Using the records below, please work out how many lines contain "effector"; answer with the number alone.
(Beginning of DATA SHOWN)
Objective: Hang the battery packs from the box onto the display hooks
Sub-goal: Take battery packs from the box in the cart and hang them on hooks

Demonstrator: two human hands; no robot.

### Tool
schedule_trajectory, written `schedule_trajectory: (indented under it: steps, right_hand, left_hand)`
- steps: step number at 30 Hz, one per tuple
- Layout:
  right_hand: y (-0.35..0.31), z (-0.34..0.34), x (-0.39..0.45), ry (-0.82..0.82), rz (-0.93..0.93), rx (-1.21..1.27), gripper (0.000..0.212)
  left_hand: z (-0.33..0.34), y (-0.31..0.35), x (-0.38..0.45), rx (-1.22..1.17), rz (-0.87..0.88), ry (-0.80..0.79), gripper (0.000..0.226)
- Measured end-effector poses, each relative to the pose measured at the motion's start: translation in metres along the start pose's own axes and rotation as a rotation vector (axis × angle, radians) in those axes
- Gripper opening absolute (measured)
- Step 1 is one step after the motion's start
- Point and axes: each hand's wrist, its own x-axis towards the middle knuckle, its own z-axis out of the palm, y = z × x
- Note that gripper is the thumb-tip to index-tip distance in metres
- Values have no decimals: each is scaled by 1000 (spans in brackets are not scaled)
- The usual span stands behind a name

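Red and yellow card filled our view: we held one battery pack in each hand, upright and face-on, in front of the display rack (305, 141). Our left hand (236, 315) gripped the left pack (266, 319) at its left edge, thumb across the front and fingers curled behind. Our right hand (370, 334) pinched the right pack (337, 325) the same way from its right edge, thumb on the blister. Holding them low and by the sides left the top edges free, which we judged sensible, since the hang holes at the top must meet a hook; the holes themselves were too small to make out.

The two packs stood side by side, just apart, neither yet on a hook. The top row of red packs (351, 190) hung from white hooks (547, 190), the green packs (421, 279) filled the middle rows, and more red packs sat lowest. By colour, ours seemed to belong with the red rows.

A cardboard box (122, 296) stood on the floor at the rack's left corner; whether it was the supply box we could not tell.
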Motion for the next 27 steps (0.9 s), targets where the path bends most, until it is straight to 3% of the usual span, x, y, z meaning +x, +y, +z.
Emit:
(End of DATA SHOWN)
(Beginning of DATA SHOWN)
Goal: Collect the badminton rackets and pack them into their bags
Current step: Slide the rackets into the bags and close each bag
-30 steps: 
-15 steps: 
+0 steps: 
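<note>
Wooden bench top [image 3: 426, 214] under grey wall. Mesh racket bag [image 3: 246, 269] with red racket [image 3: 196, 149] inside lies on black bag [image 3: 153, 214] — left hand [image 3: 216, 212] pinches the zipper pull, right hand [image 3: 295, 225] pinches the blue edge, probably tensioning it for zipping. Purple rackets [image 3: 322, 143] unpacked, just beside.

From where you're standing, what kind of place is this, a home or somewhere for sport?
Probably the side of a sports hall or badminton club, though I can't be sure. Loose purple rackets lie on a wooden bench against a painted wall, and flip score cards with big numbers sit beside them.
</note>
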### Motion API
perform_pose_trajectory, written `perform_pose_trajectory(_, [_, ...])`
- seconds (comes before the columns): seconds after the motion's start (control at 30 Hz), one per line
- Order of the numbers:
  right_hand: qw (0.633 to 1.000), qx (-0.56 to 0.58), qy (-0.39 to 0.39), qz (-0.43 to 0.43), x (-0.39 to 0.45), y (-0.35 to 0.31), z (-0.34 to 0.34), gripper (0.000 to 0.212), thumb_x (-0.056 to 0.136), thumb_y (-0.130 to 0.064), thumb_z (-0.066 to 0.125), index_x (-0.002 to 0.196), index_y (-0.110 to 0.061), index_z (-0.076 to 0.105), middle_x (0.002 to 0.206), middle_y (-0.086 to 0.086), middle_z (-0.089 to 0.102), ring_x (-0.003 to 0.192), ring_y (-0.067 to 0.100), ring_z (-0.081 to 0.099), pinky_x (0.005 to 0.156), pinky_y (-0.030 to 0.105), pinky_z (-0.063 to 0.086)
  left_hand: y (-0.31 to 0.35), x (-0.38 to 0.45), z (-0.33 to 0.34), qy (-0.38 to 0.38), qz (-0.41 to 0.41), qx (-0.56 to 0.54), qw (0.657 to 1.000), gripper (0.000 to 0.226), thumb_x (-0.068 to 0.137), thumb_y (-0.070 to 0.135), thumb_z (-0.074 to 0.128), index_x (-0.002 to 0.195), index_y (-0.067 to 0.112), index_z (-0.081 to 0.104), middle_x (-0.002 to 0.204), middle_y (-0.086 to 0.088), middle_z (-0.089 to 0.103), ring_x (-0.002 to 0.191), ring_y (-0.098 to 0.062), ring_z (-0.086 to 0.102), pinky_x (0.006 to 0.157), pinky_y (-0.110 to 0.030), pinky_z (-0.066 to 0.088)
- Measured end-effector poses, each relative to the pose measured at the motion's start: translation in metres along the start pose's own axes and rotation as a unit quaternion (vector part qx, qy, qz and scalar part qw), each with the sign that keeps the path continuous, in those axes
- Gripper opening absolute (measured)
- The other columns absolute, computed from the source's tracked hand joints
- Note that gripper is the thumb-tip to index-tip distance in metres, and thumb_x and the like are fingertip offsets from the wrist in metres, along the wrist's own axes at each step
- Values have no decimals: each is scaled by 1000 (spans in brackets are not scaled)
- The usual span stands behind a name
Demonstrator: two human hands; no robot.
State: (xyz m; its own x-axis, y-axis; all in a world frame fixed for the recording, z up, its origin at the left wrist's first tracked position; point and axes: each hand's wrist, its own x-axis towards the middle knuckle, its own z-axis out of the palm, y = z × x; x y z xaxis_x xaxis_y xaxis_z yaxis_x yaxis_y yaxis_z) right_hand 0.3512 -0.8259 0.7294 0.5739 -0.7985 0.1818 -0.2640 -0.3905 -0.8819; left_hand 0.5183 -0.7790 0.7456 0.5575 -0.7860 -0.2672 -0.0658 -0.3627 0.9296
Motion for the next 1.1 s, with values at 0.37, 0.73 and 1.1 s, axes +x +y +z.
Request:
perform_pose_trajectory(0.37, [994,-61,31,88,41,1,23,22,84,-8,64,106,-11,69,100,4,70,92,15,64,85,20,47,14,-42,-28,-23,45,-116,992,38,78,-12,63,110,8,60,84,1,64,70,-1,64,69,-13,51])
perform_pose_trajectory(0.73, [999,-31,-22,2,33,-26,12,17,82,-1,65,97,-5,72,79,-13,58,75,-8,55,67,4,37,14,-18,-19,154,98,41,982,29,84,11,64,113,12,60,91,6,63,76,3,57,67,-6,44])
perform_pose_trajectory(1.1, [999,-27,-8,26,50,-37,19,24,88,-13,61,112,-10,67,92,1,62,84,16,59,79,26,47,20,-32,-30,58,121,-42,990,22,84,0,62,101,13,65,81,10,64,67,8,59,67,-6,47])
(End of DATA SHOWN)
■ **PROBLEM SOLUTION**
2